Der Energiebedarf in der Prozesskette bei der Milchveredelung ist äußerst hoch. Deshalb sind Molkereien und Milchverarbeiter immer auf der Suche nach Lösungen und Anlagen, die es ihnen ermöglichen den Energiebedarf zu reduzieren.
So auch der Milchhof Sterzing, der täglich 130.000 Liter Mich verarbeitet. Um die Milchmenge, die das Unternehmen täglich von circa 470 Milchbauern geliefert bekommt, produktgerecht zu behandeln und Energie einzusparen, hat der Milchhof sich für eine neue Eiswasseranlage entschieden. Diese Anlage hat die Aufgabe, die Milch bei der Annahme zu kühlen und nach der Pasteurisierung für die weitere Verarbeitung wieder abzukühlen und gekühlt zu halten.

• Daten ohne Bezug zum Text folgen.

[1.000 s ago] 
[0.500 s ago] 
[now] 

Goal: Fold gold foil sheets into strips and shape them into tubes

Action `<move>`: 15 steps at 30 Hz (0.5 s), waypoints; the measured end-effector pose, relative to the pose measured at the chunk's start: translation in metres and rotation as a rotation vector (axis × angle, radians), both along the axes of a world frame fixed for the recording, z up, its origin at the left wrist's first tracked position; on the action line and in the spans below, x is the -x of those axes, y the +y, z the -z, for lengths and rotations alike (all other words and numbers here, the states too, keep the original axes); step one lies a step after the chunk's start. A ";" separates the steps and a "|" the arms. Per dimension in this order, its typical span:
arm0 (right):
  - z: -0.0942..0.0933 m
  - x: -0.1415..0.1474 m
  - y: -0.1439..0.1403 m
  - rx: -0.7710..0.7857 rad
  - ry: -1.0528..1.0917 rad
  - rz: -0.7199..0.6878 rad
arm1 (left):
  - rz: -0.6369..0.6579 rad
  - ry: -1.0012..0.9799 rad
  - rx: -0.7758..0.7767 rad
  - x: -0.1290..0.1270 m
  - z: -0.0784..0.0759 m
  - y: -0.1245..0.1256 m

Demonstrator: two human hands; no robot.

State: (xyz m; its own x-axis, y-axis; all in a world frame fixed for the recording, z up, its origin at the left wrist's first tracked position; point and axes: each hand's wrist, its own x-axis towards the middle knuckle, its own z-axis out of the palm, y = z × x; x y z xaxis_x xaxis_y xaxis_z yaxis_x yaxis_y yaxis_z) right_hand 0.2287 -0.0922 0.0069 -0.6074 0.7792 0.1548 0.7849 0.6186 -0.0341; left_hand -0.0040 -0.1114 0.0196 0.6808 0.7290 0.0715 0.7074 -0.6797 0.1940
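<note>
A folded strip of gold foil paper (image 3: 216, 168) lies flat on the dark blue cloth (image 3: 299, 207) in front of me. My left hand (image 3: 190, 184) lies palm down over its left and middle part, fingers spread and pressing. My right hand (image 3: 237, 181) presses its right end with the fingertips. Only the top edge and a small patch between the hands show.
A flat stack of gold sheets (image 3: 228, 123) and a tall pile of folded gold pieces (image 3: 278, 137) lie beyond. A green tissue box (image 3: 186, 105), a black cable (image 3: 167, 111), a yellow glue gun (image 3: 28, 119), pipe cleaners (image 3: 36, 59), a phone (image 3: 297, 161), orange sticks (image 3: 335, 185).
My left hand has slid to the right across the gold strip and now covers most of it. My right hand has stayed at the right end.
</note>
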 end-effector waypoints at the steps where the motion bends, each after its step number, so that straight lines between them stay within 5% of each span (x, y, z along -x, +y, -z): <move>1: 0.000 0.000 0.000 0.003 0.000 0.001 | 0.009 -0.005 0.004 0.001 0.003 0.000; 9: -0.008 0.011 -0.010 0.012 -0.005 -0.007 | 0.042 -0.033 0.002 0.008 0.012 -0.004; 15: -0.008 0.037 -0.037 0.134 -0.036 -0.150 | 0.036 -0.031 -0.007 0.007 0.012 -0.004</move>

Gerade in den Sommermonaten, in welchen ein Milchhof am meisten Energie benötigt, bietet die Eiswasseranlage durch ihre thermische Speicherfähigkeit die Möglichkeit, preiswerte Stromtarife in der Nacht zu nutzen, und dafür den Strom während der Hochtarifzeiten verringern. Zudem kann durch die Verwendung frequenzgesteuerter Pumpen der Energieverbrauch reduziert werden. Dank dieser Pumpensteuerung spart der Milchhof Sterzing bis zu 70 Prozent an elektrischer Energie ein.
Beteiligt an diesem erfolgreichen Projekt waren ITT Lowara (Pumpenspezialisten), die ausführende Firma für die Montage ABS, die Firmen Elpo (Steuerung), Frigoplan (Kompressoren), Fafco (Eiswasserbecken) und Schneider Energieanlagen (Planung).